Plus récemment utilisés pour visualiser le processus de lignification, des monolignols métabolisables (alcool coniférylique-azide) ont été incorporés dans les lignines puis marqués par une réaction de « copper-free click chemistry » par réaction avec une sonde couplée à une cylooctyne de type BCN. Cette étude réalisée sur des coupes de tige et des plantules d’Arabidopsis (Tobimatsu et al., 2014) est la première réalisée in vivo chez les plantes. Cependant, l’analyse du couplage par RMN a révélé une quantité importante de fluorochrome non couplé, expliquant un faible marquage par rapport à la réaction catalysée par le cuivre.

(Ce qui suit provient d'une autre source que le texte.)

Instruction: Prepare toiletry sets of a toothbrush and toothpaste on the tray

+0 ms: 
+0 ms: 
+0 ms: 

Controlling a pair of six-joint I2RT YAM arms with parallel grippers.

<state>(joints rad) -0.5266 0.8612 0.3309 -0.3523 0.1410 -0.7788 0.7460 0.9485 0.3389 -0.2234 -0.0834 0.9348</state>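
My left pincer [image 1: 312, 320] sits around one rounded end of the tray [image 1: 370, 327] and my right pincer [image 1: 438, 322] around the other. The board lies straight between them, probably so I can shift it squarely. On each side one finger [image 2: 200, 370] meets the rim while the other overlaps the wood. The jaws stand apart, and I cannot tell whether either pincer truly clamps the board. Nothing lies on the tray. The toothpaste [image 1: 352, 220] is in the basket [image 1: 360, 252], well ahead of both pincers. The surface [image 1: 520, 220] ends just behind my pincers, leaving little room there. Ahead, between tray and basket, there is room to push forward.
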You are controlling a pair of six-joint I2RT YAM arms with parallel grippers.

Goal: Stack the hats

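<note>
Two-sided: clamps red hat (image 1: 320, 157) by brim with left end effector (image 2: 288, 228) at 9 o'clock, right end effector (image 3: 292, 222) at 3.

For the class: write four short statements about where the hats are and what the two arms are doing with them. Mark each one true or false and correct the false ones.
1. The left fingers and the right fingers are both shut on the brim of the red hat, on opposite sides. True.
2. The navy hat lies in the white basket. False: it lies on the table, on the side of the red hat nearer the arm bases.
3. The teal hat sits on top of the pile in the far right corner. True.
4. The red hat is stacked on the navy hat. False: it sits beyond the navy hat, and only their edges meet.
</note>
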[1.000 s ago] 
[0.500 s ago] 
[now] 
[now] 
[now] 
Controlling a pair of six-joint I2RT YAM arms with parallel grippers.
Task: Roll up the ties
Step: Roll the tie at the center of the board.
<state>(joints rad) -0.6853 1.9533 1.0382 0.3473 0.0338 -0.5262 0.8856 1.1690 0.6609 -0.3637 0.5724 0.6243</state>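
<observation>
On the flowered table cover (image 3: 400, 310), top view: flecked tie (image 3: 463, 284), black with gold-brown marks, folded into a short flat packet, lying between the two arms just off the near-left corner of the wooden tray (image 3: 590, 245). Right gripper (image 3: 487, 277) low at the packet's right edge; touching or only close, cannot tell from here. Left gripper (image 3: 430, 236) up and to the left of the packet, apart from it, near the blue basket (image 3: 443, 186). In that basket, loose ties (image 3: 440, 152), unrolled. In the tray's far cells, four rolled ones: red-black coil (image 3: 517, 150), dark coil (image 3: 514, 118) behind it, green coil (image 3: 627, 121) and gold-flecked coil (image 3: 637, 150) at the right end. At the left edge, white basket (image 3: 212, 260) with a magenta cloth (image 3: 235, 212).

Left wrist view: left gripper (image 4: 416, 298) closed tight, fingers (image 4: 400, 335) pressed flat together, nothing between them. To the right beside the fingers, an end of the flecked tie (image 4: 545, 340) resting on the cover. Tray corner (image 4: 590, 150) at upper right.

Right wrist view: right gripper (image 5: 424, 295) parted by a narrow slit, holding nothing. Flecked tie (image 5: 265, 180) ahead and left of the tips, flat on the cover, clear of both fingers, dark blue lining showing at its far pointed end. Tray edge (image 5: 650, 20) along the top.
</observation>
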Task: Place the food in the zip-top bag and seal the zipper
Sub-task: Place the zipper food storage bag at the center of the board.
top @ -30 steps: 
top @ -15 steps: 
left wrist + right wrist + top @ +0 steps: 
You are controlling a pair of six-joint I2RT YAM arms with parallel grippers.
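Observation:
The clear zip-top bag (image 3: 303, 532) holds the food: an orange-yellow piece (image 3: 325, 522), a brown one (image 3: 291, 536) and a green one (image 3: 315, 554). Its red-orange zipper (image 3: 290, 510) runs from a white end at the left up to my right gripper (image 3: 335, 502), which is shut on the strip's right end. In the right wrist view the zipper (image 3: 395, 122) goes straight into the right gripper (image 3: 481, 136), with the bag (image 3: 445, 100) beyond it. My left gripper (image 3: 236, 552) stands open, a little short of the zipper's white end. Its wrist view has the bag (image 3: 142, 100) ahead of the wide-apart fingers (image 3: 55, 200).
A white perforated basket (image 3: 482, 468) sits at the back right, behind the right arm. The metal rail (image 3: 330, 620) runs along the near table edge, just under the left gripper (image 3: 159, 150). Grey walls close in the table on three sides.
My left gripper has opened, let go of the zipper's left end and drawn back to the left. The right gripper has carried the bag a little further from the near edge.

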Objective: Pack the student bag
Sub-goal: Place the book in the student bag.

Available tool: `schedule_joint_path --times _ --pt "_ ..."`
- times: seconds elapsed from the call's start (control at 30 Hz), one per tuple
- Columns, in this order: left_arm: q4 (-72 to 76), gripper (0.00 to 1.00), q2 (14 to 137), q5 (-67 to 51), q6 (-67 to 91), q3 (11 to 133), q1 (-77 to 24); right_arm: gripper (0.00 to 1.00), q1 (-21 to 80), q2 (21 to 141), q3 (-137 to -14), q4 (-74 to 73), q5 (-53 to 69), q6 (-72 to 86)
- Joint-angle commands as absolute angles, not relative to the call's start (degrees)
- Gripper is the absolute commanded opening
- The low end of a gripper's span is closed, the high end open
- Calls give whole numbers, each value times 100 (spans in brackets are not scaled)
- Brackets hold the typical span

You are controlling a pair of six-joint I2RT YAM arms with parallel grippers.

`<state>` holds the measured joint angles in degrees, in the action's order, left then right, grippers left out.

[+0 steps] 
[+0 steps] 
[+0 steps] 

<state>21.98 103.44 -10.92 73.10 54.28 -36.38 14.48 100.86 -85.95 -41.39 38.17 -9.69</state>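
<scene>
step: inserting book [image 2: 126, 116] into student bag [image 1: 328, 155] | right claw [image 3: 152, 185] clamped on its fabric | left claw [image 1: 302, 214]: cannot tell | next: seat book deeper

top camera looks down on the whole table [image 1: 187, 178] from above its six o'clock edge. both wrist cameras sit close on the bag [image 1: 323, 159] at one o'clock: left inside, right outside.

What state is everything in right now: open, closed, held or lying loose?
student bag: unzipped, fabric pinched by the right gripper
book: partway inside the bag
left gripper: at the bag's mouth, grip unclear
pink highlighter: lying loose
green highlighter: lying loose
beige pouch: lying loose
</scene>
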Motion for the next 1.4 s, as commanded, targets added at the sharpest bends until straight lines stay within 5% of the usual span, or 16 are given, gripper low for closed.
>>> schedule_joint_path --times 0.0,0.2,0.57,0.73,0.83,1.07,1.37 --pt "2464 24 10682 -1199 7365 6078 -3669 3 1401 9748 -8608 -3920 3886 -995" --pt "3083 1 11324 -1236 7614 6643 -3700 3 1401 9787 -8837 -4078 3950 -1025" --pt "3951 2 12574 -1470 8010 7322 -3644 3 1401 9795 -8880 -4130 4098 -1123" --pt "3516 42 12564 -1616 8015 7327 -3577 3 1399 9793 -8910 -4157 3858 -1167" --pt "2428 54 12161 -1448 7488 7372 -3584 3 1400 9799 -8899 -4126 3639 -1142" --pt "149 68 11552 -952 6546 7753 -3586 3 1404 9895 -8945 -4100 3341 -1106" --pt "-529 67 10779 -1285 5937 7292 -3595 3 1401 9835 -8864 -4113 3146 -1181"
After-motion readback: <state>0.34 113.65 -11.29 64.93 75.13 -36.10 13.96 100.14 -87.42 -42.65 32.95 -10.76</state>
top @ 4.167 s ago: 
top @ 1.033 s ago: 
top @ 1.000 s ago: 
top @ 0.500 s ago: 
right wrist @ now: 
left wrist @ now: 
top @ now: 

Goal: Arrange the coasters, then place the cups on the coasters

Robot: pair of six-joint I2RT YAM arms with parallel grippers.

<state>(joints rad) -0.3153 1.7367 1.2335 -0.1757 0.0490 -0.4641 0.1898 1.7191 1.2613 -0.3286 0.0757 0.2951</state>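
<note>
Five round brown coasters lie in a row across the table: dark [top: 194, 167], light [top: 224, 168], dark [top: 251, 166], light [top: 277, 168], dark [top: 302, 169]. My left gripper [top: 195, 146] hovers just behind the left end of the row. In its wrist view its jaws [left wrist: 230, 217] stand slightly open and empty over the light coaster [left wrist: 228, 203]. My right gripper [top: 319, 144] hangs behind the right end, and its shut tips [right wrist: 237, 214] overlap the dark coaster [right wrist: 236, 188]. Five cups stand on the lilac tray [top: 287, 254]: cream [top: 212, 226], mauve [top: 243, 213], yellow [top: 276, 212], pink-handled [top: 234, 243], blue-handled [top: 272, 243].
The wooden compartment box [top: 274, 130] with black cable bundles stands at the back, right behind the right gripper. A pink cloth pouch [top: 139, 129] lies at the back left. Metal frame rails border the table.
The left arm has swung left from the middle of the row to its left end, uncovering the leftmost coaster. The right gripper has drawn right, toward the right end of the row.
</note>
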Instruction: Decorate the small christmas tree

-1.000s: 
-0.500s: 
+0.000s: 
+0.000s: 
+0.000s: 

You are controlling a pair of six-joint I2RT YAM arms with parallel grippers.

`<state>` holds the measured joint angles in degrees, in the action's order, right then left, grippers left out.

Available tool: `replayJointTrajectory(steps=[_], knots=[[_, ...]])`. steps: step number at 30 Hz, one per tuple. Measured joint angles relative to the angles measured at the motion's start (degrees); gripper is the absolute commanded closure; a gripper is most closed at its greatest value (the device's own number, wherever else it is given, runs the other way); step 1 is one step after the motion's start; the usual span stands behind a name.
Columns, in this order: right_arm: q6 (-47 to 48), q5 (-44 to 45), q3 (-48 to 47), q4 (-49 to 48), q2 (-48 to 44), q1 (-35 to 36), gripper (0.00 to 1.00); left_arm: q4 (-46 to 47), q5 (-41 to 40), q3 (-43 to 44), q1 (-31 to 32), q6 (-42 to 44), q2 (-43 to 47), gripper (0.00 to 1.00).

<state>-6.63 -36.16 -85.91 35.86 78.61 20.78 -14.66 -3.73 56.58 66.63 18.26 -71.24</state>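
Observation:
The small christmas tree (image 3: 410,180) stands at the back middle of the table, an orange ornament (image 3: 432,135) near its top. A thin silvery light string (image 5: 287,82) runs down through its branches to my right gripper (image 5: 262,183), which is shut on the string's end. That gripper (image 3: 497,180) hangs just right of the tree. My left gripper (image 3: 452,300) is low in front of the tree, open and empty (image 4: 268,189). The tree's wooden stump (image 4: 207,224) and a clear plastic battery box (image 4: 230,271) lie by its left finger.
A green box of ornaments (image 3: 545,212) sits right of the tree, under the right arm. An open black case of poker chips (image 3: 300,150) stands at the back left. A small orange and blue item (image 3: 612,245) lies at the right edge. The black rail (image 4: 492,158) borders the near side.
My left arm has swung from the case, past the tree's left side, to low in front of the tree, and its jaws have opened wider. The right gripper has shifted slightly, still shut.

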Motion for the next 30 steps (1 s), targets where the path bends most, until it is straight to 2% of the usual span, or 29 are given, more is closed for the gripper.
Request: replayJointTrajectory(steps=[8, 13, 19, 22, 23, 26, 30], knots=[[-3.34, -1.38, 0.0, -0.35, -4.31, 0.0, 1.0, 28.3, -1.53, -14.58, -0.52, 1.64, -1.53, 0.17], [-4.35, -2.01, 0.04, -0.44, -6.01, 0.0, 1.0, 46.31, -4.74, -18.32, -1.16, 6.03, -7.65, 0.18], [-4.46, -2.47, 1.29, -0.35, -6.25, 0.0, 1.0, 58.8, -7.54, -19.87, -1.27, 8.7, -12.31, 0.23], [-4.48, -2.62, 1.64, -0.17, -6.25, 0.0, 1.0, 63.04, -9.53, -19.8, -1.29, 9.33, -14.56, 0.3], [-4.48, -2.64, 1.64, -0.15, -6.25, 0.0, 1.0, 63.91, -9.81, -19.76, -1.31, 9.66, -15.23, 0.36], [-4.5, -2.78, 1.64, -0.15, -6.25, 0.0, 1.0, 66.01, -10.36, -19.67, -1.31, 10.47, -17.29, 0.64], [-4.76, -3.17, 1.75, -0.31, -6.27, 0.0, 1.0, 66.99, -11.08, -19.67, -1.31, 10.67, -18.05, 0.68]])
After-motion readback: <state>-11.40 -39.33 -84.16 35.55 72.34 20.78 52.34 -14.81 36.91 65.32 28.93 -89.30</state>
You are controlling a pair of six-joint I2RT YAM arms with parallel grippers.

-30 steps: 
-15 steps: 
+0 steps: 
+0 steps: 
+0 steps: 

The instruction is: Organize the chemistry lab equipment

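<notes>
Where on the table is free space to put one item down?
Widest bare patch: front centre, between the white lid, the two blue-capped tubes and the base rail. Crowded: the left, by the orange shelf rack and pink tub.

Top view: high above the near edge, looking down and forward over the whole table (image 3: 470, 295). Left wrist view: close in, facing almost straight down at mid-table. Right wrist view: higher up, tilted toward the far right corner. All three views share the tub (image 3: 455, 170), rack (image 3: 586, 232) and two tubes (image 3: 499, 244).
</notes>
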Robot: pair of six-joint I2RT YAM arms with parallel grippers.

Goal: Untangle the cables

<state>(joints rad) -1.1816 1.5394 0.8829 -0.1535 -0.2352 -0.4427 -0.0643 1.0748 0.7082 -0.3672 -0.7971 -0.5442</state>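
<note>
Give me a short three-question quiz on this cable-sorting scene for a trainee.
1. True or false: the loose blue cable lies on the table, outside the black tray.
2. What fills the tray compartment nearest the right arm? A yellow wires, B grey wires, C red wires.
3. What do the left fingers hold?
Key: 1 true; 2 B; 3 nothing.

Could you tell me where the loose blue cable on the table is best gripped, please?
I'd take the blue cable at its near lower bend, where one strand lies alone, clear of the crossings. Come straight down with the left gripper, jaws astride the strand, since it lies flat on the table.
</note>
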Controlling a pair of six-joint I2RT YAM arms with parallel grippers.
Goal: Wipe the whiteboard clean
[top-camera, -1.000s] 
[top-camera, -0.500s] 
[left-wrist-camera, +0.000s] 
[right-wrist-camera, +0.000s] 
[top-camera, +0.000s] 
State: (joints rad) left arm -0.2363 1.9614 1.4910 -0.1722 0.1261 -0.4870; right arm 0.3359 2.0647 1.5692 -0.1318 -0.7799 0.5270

Bourge et al., (2015) ont adapté les paramètres de la « click chemistry » afin de permettre sa compatibilité avec l’observation d’une protéine fluorescente dans des cellules Nicotiana tabacum L. cv Bright Yellow -2 (BY-2). La première étape consiste à sélectionner les cellules en phase G1 du cycle cellulaire après incorporation d’un analogue de la thymidine (le

5-éthynyl-2’-désoxyuridine), dans l’ADN en cours de réplication, suivi de son couplage à un fluorochrome. Mais le cuivre, catalyseur de la « click chemistry », quenche les protéines fluorescentes. Une chélation du cuivre est donc nécessaire avant de pouvoir visualiser la synthèse de la membrane golgienne grâce à l’expression d’une protéine fluorescente.